# Task goal
A verbatim repeat of the lines below is required, with the pictures removed.

[Opening Exercise data section]

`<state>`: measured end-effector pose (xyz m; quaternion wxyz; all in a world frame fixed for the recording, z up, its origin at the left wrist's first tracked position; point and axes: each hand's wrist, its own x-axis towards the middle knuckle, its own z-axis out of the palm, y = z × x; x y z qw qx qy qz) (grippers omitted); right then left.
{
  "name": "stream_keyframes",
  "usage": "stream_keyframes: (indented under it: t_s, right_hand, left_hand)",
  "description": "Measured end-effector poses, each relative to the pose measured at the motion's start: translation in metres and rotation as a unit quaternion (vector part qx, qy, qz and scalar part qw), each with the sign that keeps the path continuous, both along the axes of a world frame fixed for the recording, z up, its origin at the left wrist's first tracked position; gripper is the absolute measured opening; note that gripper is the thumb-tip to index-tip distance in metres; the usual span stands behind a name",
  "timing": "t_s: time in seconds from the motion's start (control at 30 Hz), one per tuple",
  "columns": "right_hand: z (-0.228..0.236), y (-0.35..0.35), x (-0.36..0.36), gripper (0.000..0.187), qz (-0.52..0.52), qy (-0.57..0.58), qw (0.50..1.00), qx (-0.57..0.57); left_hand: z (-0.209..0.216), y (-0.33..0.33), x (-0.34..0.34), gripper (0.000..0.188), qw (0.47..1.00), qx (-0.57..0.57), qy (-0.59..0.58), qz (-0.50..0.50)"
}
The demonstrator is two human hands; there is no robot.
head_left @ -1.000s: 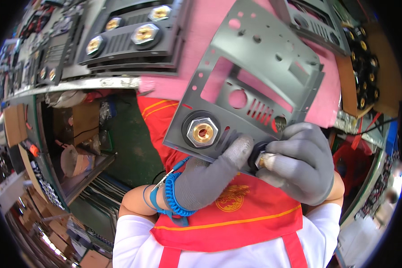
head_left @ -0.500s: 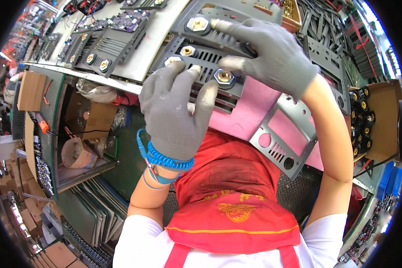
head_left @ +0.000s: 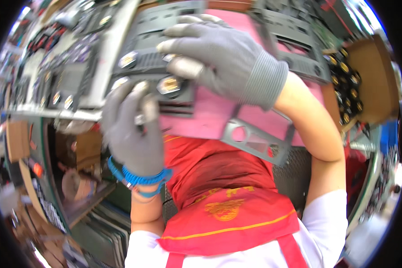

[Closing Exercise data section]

# Your response
`<state>`: measured end-effector pose (xyz m; quaternion wxyz; all in a world frame fixed for the recording, z up, its origin at the left wrist's first tracked position; point and axes: each hand's wrist, its own x-axis towards the middle knuckle, its own z-axis out of the palm, y = z × x; x y z qw qx qy qz) (grippers omitted); right then left.
{
  "name": "stream_keyframes",
  "usage": "stream_keyframes: (indented under it: t_s, right_hand, left_hand)",
  "description": "Measured end-effector poses, each relative to the pose measured at the motion's start: translation in metres and rotation as a unit quaternion (vector part qx, qy, qz and scalar part qw), each with the sign that keeps the path continuous, both along the axes of a world frame fixed for the recording, z up, its origin at the left wrist's first tracked position; gripper is the absolute measured opening; note that gripper is the thumb-tip to index-tip distance in metres; the usual span stands behind a name",
  "timing": "t_s: time in seconds from the motion's start (control at 30 Hz), one per tuple",
  "columns": "right_hand: z (-0.228..0.236), y (-0.35..0.35), x (-0.36..0.36), gripper (0.000..0.187), qz (-0.52..0.52), qy (-0.57..0.58), qw (0.50..1.00), qx (-0.57..0.57); left_hand: z (-0.209..0.216), y (-0.33..0.33), x (-0.34..0.34), gripper (0.000..0.188), qw (0.47..1.00), qx (-0.57..0.57), qy (-0.59..0.58), qz (-0.50..0.50)"
}
The demonstrator is two human hands; there is no robot.
head_left @ -1.000s: 
head_left @ -0.500s: 
head_left @ +0.000s: 

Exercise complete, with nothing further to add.